En viste à Tanger cette semaine, le président de la Confédération générale des entreprises du Maroc (CGEM) M. Mohamed Horani a indiqué devant un parterre d'opérateurs économiques que l'organisation patronale présentera "sa propre loi de finances pour 2011", rapporte le quotidien Les Echos.
Jugeant que le Maroc a passé "sans trop de dégâts le cap de la crise pour 2008 et 2009", M. Horani estime aussi que le Comité de veille stratégique (CVS) mis en place en février 2009 "suit l'évolution de la situation et a pris de bonnes mesures dans l'ultime objectif de sauver l'emploi". M. Horani a indiqué que la CGEM proposait, outre la prise en compte de facteurs sectoriaux pour décider des mesures de soutien, de considérer également le facteur de l'état économique de la région".
M. Horani, entre une visite au port Tanger-Med et une rencontre avec la secrétaire d'Etat française au commerce extérieur Mme Idrac, a tenu une première réunion avec les membres de la CGEM-Nord et ensuite présidé à l'ouverture d'une conférence-débat sur la loi de finances 2010.
Lors de sa rencontre avec les membres de la CGEM-Nord, M. Horani a indiqué que le patronat allait faire des propositions dans le cadre du projet de régionalisation avancée en défendant l'idée que le futur découpage régional doit prendre le critère économique comme élément central afin de déterminer des régions viables sur la plan économique. Sur le plan fiscal, M. Horani a salué les mesures en matière d'impôt sur le revenu (IR) et la neutralité fiscale des dispositions organisant les fusions et acquisitions.
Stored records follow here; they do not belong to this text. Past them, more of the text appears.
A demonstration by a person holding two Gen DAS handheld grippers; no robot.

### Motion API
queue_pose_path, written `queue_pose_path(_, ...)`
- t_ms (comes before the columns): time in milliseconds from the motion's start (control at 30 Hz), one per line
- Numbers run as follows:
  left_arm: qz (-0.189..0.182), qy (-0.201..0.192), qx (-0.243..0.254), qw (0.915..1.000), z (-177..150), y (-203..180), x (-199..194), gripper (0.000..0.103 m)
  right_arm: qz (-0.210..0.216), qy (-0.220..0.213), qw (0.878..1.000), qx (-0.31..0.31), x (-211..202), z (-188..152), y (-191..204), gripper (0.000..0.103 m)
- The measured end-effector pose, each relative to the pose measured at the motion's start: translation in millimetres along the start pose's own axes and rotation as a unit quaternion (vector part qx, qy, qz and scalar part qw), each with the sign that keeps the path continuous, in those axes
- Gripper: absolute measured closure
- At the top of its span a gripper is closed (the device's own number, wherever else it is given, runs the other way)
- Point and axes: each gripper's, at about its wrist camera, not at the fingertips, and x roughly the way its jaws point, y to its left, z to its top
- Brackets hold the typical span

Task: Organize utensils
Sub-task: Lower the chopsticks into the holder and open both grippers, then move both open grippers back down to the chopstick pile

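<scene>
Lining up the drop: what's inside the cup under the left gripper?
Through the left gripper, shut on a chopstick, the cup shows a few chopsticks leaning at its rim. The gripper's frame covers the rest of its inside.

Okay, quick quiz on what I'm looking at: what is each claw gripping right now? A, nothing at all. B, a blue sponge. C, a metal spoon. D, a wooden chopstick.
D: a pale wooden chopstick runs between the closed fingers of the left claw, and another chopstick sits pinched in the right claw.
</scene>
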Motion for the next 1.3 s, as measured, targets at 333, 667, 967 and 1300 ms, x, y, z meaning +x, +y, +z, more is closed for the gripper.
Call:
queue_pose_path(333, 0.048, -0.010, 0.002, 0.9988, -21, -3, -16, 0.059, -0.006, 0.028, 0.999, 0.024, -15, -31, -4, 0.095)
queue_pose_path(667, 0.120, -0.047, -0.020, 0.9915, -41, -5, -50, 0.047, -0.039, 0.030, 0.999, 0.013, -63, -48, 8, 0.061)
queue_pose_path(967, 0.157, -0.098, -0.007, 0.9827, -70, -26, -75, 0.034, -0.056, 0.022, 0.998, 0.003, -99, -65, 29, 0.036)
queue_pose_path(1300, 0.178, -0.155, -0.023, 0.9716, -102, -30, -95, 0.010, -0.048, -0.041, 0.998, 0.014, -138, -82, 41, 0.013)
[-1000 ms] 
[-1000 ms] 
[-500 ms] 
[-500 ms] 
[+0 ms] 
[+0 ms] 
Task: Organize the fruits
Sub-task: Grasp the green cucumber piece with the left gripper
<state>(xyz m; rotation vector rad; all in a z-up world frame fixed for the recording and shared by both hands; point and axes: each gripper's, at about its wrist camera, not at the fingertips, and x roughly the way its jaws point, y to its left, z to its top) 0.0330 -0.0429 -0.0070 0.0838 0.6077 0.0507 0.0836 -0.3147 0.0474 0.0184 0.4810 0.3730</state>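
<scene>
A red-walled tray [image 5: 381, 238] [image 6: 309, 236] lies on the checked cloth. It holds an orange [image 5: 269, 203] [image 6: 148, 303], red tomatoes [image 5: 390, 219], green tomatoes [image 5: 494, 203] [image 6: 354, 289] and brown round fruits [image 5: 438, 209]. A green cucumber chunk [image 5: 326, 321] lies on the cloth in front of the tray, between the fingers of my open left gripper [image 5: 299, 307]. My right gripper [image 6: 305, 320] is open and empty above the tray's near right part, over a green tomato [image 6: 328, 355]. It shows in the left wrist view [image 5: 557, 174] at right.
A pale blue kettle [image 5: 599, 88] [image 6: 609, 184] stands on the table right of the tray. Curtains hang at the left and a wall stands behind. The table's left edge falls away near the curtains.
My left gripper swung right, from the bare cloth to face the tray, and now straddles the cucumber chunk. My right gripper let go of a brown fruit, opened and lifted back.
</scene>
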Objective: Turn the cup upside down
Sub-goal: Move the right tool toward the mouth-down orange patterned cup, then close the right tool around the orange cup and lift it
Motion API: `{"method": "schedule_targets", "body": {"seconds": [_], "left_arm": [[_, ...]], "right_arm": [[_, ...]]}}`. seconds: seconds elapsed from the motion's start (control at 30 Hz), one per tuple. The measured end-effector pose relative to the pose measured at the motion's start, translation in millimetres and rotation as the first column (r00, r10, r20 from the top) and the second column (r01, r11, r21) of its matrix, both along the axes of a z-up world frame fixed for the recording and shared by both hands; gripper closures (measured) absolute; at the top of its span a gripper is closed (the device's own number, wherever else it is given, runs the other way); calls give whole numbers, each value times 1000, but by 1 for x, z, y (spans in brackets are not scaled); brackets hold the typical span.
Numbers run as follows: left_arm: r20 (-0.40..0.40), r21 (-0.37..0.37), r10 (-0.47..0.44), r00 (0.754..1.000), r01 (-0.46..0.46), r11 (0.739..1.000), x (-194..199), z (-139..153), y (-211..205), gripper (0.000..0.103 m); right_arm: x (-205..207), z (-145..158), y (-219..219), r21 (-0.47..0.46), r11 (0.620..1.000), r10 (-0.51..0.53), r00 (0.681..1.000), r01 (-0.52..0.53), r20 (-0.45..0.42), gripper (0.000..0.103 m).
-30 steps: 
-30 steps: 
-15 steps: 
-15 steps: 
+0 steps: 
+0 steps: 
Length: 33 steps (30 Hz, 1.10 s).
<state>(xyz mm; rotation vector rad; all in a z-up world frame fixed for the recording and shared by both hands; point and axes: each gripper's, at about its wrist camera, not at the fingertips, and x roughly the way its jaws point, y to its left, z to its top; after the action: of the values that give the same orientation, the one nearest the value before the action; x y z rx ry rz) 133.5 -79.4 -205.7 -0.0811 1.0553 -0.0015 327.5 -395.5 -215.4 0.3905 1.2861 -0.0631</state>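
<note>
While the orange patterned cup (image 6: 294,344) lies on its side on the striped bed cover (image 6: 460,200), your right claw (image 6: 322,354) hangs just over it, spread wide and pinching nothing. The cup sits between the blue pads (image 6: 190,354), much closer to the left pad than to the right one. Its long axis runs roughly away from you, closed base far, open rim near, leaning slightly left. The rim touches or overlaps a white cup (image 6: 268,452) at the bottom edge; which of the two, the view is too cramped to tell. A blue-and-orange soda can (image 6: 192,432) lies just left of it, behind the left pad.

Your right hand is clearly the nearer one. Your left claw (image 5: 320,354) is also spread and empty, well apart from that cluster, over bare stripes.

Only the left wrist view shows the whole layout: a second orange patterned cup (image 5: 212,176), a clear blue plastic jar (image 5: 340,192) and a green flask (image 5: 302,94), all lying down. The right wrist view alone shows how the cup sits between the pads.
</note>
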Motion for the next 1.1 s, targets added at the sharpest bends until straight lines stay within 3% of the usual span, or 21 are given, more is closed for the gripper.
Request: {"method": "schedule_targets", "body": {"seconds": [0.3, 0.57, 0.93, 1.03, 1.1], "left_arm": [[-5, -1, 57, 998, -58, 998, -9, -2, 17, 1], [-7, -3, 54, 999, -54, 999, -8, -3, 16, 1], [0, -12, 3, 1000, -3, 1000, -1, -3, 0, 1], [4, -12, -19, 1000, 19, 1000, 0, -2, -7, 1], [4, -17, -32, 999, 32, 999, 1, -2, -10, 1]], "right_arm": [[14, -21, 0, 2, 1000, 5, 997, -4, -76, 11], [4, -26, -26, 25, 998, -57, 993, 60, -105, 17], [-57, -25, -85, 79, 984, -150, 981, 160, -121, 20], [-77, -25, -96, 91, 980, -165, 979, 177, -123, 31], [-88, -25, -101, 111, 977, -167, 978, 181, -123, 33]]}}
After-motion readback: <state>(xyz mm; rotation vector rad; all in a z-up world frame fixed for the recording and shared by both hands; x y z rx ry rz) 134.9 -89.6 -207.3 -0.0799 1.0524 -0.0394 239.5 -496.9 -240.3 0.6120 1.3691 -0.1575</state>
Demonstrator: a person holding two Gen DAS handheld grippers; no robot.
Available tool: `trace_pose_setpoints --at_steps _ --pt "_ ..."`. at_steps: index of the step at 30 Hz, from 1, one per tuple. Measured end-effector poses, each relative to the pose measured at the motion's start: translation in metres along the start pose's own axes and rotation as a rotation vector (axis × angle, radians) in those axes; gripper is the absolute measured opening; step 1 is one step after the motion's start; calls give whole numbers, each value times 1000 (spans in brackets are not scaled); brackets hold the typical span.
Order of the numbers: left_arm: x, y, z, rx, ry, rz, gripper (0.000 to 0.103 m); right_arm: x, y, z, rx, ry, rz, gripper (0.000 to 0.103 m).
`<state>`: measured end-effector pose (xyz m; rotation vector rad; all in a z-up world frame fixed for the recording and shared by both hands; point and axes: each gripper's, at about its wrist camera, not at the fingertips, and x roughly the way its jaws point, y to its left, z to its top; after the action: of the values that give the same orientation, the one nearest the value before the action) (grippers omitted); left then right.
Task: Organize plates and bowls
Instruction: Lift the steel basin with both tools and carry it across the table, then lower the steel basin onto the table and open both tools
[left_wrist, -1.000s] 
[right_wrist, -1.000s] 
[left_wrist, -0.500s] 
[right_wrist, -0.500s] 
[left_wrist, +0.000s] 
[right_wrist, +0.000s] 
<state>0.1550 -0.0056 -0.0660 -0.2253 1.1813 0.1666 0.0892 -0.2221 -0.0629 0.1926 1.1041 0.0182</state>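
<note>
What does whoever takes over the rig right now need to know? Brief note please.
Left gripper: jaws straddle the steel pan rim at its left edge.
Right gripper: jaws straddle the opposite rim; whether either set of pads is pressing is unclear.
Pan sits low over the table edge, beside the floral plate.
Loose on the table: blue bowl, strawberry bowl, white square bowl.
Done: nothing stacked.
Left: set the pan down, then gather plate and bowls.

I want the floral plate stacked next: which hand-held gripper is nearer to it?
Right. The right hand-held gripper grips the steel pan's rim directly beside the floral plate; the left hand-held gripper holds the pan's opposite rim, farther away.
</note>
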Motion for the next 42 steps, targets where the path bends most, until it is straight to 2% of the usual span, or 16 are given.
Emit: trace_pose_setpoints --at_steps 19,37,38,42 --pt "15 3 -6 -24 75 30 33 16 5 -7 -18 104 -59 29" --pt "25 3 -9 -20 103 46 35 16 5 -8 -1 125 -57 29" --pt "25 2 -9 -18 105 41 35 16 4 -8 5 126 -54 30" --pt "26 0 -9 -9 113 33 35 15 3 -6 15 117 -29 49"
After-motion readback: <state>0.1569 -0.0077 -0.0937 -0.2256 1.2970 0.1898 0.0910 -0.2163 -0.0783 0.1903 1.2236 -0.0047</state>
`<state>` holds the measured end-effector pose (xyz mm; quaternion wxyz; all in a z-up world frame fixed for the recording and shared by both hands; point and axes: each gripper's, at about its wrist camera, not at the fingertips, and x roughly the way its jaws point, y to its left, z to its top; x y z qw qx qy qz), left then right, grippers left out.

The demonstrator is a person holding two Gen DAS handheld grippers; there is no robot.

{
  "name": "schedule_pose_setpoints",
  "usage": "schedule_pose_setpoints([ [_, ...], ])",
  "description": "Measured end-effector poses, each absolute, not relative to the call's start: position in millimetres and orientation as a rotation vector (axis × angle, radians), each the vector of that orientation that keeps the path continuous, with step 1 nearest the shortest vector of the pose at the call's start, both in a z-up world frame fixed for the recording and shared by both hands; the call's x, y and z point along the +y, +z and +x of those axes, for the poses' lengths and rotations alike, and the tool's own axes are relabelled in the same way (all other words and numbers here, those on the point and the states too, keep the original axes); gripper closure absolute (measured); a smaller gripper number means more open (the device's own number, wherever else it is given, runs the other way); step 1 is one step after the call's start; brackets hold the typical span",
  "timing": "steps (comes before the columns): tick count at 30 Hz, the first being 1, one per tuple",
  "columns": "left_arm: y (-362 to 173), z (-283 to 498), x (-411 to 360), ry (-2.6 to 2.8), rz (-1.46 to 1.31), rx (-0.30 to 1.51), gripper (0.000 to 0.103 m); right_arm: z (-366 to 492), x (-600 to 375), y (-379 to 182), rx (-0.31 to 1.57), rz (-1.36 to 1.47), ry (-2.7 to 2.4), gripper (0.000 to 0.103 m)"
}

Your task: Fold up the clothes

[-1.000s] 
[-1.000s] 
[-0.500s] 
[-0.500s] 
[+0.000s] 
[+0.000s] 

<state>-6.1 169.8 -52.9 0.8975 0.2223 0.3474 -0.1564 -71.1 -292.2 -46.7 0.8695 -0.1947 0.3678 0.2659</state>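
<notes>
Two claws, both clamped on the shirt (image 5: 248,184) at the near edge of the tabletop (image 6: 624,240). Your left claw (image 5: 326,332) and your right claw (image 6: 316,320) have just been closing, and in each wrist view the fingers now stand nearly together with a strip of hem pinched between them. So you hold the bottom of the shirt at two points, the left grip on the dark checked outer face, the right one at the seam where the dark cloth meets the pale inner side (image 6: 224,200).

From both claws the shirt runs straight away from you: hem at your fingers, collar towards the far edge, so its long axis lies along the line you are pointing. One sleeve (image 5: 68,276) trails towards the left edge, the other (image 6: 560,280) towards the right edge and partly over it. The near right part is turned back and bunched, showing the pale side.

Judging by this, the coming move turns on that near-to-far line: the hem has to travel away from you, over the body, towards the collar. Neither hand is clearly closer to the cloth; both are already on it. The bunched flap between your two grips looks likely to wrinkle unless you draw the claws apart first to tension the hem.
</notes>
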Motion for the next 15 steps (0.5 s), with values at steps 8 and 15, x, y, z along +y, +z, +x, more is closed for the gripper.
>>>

Face à lui, les opérateurs régionaux ont tour à tour déploré la faible défense commerciale marocaine et les prix élevés de l'énergie, défendu l'idée que les entreprises, patronat et salariés, doivent avoir le choix entre le public et le privé en matière de gestion de l'AMO, appelé le CVS à s'intéresser aux secteurs exportateurs et aux secteurs qui "évitent" des importations et critiqué le fait que parallèlement à l'alignement fiscal des sociétés ayant leur siège à Tanger, latitude est laissée aux entreprises des nouvelles zones franches d'exporter vers l'extérieur comme vers le territoire national, une manière d'encourager les entreprises à quitter les zones industrielles situées en zone urbaine.
Sur ce point, les récentes inondations à Tanger-Moghogha, avec de nouvelles montées des eaux signalées cette semaine, alimentent les rumeurs d'un "encouragement au déménagement". M. Horani a invité les opérateurs de la zone industrielle à se joindre à lui pour une rencontre avec le ministre de l'industrie et du commerce M. Chami afin "d'y voir plus clair". Selon plusieurs opérateurs de la zone, "quoique une opération immobilière en période de hausse du marché peut se révéler être une bonne affaire, l'opération peut se révéler très coûteuse pour des entreprises qui ont du génie-civil et des machines comme Jacob Delafon Maroc ou les Fromageries Bel".
Horani : "Nous voulons avoir notre mot à dire sur les dépenses, les investissements et les impôts".
Point par point, sur la défense économique, l'AMO, le prix de l'énergie, le rôle du CVS, la situation du secteur du textile-habillement et la fiscalité, M. Horani a expliqué le travail de la confédération et appelé à plus de contribution intellectuelle de la part des membres. Tout en déplorant la faiblesse des moyens humains et intellectuels de la CGEM, M. Horani a annoncé un programme d'actions et de propositions ambitieux sur la loi de finances, les plans sectoriels et les contrats-programmes. "La CGEM, en tant qu'institution, peut-elle suivre ce mouvement ? " s'est -il toutefois interrogé, indiquant que la CGEM allait démarrer le travail sur sa "stratégie 2020".
Lors du débat exclusivement consacré aux nouvelles dispositions de la loi de finances 2010, présenté par M. Ben Mokhtar et modéré par le président du Conseil national de l'ordre des experts-comptables M. Bernossi, M. Horani a rappelé devant une centaine d'opérateurs et de cadres d'entreprises, la détermination de la CGEM à peser sur le contenu des prochaines lois de finances. "Nous voulons avoir notre mot à dire sur les dépenses, les investissements et les impôts" a-t-il souligné avec un regret exprimé sur le dossier de la TVA resté intouché.